• _YOUR ASSIGNMENT_: Please write out the listing exactly, leaving each picture out.

• _MATERIAL PROVIDED_:
*** Block opens ***

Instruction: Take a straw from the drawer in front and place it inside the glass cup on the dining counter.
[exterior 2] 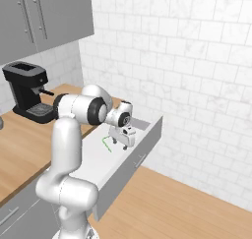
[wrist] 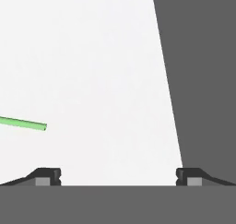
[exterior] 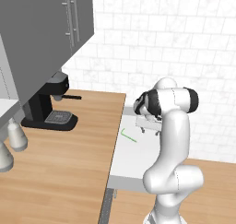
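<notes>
One straw (exterior: 128, 135) lies flat on the drawer (exterior: 138, 158) floor, near the edge next to the counter (exterior: 69, 154). The gripper (exterior 2: 123, 143) hangs low inside the drawer, beside the straw and apart from it, with fingers (wrist: 46, 176) spread wide and nothing between them.

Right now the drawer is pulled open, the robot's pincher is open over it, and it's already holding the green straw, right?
Not quite. The gripper holds nothing: in the hand view the straw lies on the floor of the drawer, off to one side of the open fingers. The rest is right.
</notes>
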Controlling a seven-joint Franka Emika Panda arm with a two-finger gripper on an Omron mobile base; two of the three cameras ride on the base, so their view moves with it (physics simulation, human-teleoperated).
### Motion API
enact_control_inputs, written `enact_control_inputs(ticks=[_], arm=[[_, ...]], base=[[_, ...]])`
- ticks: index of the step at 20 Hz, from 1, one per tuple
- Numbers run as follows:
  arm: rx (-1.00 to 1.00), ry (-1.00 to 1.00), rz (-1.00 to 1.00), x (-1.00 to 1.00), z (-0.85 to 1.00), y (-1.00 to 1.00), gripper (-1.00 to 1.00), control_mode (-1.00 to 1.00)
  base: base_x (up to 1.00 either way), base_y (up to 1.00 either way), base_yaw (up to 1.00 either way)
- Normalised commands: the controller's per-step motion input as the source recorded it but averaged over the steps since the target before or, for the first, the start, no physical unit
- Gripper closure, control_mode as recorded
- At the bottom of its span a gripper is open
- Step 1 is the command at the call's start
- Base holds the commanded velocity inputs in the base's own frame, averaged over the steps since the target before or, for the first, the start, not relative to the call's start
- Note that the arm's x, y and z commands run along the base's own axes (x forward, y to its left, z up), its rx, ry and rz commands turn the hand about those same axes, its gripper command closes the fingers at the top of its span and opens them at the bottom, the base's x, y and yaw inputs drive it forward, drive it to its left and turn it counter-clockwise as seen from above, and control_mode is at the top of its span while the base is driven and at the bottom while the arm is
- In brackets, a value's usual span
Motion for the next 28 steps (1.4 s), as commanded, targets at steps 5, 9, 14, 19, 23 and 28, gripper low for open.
enact_control_inputs(ticks=[5, 9, 14, 19, 23, 28], arm=[[-0.05, 0.04, -0.16, -0.11, -0.23, -0.88, -1.00, -1.00], [-0.04, 0.00, -0.12, -0.20, -0.11, -1.00, -1.00, -1.00], [-0.04, -0.02, -0.04, -0.29, -0.01, -1.00, -1.00, -1.00], [-0.05, -0.15, 0.01, -0.45, 0.07, -0.93, -1.00, -1.00], [0.00, -0.23, 0.22, -0.60, 0.58, 0.25, -1.00, -1.00], [0.00, -0.05, 0.44, -0.18, 0.36, 0.97, -1.00, -1.00]], base=[[0.00, 0.00, 0.00], [0.00, 0.00, 0.00], [0.00, 0.00, 0.00], [0.00, 0.00, 0.00], [0.00, 0.00, 0.00], [0.00, 0.00, 0.00]])
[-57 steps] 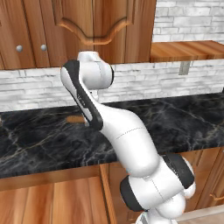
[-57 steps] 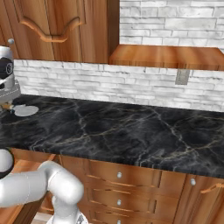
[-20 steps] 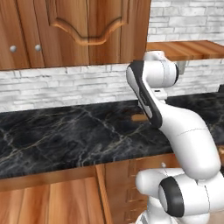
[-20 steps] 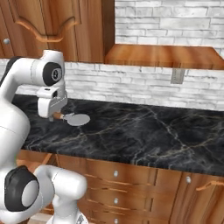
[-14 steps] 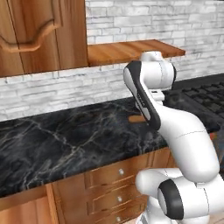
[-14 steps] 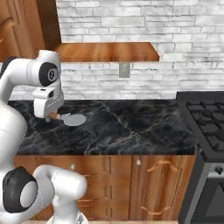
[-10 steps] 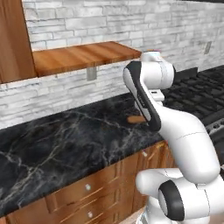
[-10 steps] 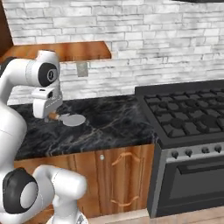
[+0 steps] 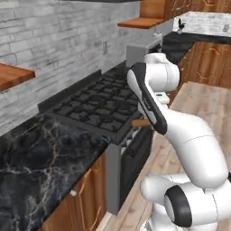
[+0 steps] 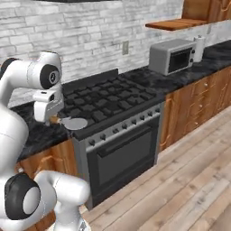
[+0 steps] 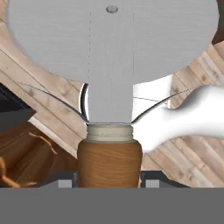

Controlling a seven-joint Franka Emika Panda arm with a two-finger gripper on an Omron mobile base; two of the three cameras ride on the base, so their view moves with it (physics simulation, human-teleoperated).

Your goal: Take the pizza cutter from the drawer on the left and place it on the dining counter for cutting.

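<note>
The pizza cutter (image 11: 112,48) is held in my gripper (image 11: 109,183), which is shut on its brown wooden handle (image 11: 110,162). Its round silver wheel spreads across the top of the hand view, above the wooden floor. In the right base view the gripper (image 10: 51,118) holds the cutter (image 10: 74,122) level over the front left corner of the stove. The handle end (image 9: 140,122) pokes out from behind my arm in the left base view. The drawer and the dining counter are out of view.
A black gas stove (image 10: 106,99) with an oven (image 10: 124,155) below stands ahead. A grey microwave (image 10: 173,55) sits on the narrow black counter (image 10: 158,79) to its right. More black counter (image 9: 31,158) lies left. Wooden floor (image 10: 189,180) opens to the right.
The whole scene has swept past: the base has turned from the counter under the wooden shelf to the stove and microwave. The gripper still holds the pizza cutter the same way.
</note>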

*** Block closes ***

• _REPLY_:
Instruction: Take a straw from the drawer in front and place it inside the glass cup on the dining counter.
[exterior 2] 
[wrist] 
[exterior] 
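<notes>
One straw (exterior: 128, 135) lies flat on the drawer (exterior: 138, 158) floor, near the edge next to the counter (exterior: 69, 154). The gripper (exterior 2: 123, 143) hangs low inside the drawer, beside the straw and apart from it, with fingers (wrist: 46, 176) spread wide and nothing between them.

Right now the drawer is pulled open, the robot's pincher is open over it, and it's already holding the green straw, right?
Not quite. The gripper holds nothing: in the hand view the straw lies on the floor of the drawer, off to one side of the open fingers. The rest is right.
</notes>
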Controlling a seven-joint Franka Emika Panda arm with a two-finger gripper on an Omron mobile base; two of the three cameras ride on the base, so their view moves with it (physics simulation, human-teleoperated).
### Motion API
enact_control_inputs, written `enact_control_inputs(ticks=[_], arm=[[_, ...]], base=[[_, ...]])`
- ticks: index of the step at 20 Hz, from 1, one per tuple
- Numbers run as follows:
  arm: rx (-1.00 to 1.00), ry (-1.00 to 1.00), rz (-1.00 to 1.00), x (-1.00 to 1.00), z (-0.85 to 1.00), y (-1.00 to 1.00), gripper (-1.00 to 1.00), control_mode (-1.00 to 1.00)
  base: base_x (up to 1.00 either way), base_y (up to 1.00 either way), base_yaw (up to 1.00 either way)
- Normalised commands: the controller's per-step motion input as the source recorded it but averaged over the steps since the target before or, for the first, the start, no physical unit
- Gripper closure, control_mode as recorded
- At the bottom of its span a gripper is open
- Step 1 is the command at the call's start
- Base holds the commanded velocity inputs in the base's own frame, averaged over the steps since the target before or, for the first, the start, not relative to the call's start
- Note that the arm's x, y and z commands run along the base's own axes (x forward, y to its left, z up), its rx, ry and rz commands turn the hand about those same axes, its gripper command closes the fingers at the top of its span and opens them at the bottom, the base's x, y and yaw inputs drive it forward, drive it to its left and turn it counter-clockwise as seen from above, and control_mode is at the top of its span while the base is driven and at the bottom while the arm is
- In brackets, a value's usual span
Motion for the next 28 steps (1.4 s), as commanded, targets at steps 5, 9, 14, 19, 23 and 28, gripper low for open.
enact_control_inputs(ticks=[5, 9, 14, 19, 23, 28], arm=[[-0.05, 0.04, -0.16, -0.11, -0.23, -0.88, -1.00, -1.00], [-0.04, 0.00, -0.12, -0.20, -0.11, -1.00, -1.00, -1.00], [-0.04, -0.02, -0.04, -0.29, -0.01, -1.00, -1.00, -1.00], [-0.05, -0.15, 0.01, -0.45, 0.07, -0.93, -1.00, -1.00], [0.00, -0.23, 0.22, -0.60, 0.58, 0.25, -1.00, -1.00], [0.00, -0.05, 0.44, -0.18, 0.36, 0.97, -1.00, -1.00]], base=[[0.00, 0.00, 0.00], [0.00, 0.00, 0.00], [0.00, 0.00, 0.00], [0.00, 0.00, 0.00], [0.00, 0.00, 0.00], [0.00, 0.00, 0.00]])
[-57 steps] 
[-57 steps] 
[-20 steps] 
[-20 steps] 
[-14 steps] 
[-14 steps] 
[-10 steps] 
[-10 steps] 
[+0 steps] 
[+0 steps] 
[+0 steps] 

Controlling a seven-joint Franka Emika Panda arm with a two-finger gripper on an Omron mobile base; two of the three cameras ride on the base, so their view moves with it (physics simulation, human-teleoperated).

Your goal: Take the pizza cutter from the drawer on the left and place it on the dining counter for cutting.

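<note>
The pizza cutter (image 11: 112,48) is held in my gripper (image 11: 109,183), which is shut on its brown wooden handle (image 11: 110,162). Its round silver wheel spreads across the top of the hand view, above the wooden floor. In the right base view the gripper (image 10: 51,118) holds the cutter (image 10: 74,122) level over the front left corner of the stove. The handle end (image 9: 140,122) pokes out from behind my arm in the left base view. The drawer and the dining counter are out of view.
A black gas stove (image 10: 106,99) with an oven (image 10: 124,155) below stands ahead. A grey microwave (image 10: 173,55) sits on the narrow black counter (image 10: 158,79) to its right. More black counter (image 9: 31,158) lies left. Wooden floor (image 10: 189,180) opens to the right.
The whole scene has swept past: the base has turned from the counter under the wooden shelf to the stove and microwave. The gripper still holds the pizza cutter the same way.
</note>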

The response above is complete.